Insight 2: Process Negligence as Liability (The Rabbi Yosei Position)

The counter-position is brutal: the owner is penalized for delaying the distribution. If you sit on assets—be it unvested equity, unallocated options, or hoarded data—you are effectively failing to complete your "tithes." Rabbi Yosei suggests that if you fail to act promptly, you lose the right to claim damages when things go wrong. In your startup, if you drag your feet on issuing stock options or clarifying IP ownership, you lose the moral and legal standing to complain when someone exploits that ambiguity. Decision Rule: Ambiguity is a tax. If your cap table or your IP documentation is "untithed" (unprocessed/unclarified), you are forfeiting your right to protect those assets later.

Insight 3: The "Dust" of Disconnected Assets

The Gemara notes that if an asset is rendered useless to everyone (like teruma prohibited to a priest), it becomes "like mere dust." This is the "zombie asset" phenomenon. If you hold onto intellectual property that you aren't using and aren't allowing others to use, you have effectively destroyed its value. Rava’s insight—that the owner "made it like mere dust"—is a warning to founders who hold onto patents or brand assets out of spite or indecision. Decision Rule: You cannot claim value in assets you have effectively neutered. If you aren't deploying an asset, you have no business claiming it as part of your strategic moat.

Policy Move: The "Active Allocation" Audit

Stop letting "undecided" assets sit in your organizational structure. Implement a quarterly Allocation Audit.

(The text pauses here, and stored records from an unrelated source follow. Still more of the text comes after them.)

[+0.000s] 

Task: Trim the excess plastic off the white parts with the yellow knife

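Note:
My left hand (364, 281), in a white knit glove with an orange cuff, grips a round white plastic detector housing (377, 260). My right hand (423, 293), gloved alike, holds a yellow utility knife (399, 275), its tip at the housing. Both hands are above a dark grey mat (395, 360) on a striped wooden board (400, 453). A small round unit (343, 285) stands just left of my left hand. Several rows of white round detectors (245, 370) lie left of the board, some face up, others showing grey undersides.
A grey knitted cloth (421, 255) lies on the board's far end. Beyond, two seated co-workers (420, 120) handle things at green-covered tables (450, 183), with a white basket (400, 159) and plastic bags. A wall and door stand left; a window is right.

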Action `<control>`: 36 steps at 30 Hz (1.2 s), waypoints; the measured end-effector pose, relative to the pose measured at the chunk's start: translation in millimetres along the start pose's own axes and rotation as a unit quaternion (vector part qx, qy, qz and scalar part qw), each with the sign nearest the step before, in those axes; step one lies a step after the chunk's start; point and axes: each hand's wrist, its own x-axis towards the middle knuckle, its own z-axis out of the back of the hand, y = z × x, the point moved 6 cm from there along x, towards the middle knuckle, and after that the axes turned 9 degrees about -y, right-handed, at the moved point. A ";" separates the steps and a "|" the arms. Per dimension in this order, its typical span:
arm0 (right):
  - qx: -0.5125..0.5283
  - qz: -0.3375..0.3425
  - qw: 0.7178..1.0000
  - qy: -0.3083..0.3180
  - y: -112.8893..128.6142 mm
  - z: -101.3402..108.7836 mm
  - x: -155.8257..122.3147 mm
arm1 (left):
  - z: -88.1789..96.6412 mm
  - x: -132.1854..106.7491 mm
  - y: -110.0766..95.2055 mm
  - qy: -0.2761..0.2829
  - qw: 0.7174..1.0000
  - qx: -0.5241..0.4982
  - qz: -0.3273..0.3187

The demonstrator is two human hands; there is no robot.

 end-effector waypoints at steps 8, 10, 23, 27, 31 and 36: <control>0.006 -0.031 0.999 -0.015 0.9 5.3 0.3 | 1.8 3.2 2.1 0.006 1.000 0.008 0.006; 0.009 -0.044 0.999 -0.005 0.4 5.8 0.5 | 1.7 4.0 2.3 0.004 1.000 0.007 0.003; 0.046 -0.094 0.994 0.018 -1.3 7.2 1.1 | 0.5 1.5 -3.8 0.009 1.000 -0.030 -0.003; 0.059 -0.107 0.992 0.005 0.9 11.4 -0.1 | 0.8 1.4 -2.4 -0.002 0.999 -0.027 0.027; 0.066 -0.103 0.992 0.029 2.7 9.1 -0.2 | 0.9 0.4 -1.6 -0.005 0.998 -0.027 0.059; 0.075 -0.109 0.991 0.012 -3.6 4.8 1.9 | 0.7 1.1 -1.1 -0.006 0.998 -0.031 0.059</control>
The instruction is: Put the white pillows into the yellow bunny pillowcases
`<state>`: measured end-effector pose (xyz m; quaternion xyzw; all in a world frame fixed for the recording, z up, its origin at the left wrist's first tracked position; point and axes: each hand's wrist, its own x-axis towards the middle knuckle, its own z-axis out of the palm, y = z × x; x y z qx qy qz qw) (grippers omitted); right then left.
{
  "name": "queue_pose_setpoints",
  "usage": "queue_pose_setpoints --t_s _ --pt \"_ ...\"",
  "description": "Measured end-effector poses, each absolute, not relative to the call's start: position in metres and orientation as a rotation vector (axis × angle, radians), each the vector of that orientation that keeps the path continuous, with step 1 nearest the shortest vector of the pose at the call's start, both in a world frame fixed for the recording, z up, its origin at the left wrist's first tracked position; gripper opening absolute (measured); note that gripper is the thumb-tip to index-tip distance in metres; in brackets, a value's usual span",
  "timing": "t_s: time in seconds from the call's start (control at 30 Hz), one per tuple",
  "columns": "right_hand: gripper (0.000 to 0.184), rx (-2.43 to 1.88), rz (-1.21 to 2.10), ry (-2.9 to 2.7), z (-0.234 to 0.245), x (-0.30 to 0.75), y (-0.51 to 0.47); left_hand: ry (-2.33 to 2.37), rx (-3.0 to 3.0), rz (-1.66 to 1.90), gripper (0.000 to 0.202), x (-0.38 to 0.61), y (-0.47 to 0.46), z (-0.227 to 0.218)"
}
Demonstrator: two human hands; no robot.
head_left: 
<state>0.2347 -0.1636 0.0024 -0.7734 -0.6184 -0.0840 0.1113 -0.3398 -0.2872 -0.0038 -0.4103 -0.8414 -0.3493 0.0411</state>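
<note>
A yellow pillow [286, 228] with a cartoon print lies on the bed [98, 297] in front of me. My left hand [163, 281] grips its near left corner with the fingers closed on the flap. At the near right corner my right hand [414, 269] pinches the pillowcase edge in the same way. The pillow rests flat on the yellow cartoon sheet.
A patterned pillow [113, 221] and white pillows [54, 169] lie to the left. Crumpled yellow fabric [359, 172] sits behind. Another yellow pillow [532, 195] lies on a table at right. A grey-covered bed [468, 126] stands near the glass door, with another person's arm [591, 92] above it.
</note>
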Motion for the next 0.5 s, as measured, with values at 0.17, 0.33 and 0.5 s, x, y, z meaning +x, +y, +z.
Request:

  1. Identify "Untithed" Assets: Every quarter, list all "discretionary assets"—unallocated option pools, dormant IP, and partnership rights.
  2. The 90-Day Rule: Any discretionary asset that hasn't been assigned or utilized within 90 days must be either liquidated, distributed, or formally re-categorized.
  3. The Penalty Clause: If an asset remains "untithed" (unallocated) for two consecutive quarters, the board must move to force a decision. This prevents the "Rabbi Yosei" penalty where the founder loses the right to complain about future misappropriation because they were negligent in their own administrative duties.

KPI Proxy: Allocation Velocity—the time elapsed from the creation of a discretionary resource (like an authorized but unissued option pool) to its final allocation to a specific stakeholder. High velocity = high value preservation.

Board-Level Question

"We are currently holding [Asset X] in a state of 'discretionary limbo.' If we don't exercise our right to allocate this within the next quarter, are we prepared to accept that we have essentially forfeited the monetary value of this asset, and what specific legal or operational risk does this create for our fiduciary standing?"

This shifts the conversation from "We own this" (static) to "We are responsible for the management of this value" (dynamic). It forces the board to realize that holding back is not a neutral act—it is an active degradation of value.

Takeaway

Foundership is not just about ownership; it is about the active exercise of agency. When you fail to distribute your "tithes"—your options, your equity, your strategic opportunities—you are not being "cautious"; you are being negligent. Value is preserved by movement, not by hoarding. Treat your discretionary power as a high-value asset, and keep it moving, or watch it turn to dust.